Task item → The word "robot" marks the lines to keep; find each one in the data and copy it.

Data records
⟨
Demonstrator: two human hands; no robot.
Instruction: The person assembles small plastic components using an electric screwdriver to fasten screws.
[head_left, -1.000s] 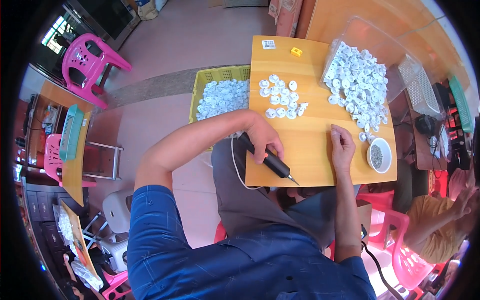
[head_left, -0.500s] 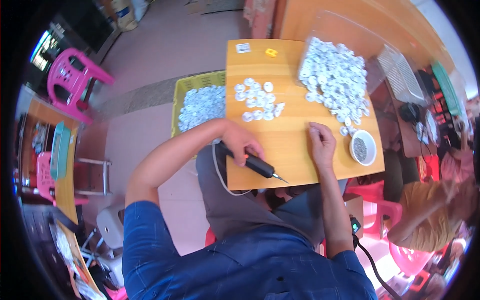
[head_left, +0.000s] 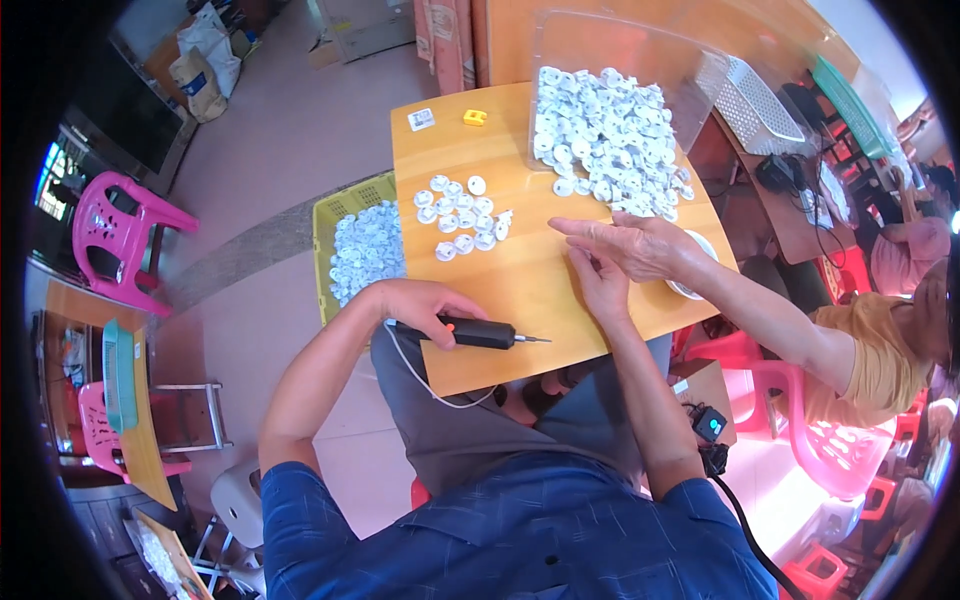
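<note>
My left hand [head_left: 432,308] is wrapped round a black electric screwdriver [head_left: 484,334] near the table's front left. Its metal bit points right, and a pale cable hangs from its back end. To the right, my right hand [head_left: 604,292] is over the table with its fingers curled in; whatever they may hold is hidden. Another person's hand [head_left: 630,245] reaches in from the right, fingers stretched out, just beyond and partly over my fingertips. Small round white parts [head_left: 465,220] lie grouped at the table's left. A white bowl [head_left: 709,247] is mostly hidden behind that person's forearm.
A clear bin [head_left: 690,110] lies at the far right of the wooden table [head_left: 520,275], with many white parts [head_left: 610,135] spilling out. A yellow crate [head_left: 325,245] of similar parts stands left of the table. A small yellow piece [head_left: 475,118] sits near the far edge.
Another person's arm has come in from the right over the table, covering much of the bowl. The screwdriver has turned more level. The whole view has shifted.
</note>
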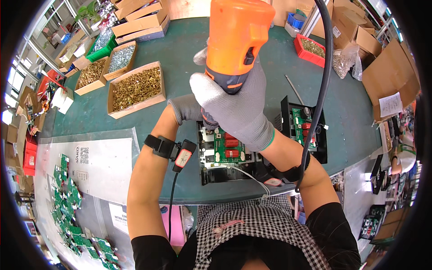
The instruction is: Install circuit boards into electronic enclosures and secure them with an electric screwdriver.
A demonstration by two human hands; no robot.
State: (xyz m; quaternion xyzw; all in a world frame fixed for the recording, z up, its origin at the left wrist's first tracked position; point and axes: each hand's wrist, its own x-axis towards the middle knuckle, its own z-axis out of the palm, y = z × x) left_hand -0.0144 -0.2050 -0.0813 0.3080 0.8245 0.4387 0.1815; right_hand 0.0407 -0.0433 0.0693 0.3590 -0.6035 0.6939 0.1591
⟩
Your solution →
Demonstrator: two human hands; no robot.
A demonstration by two human hands; no robot.

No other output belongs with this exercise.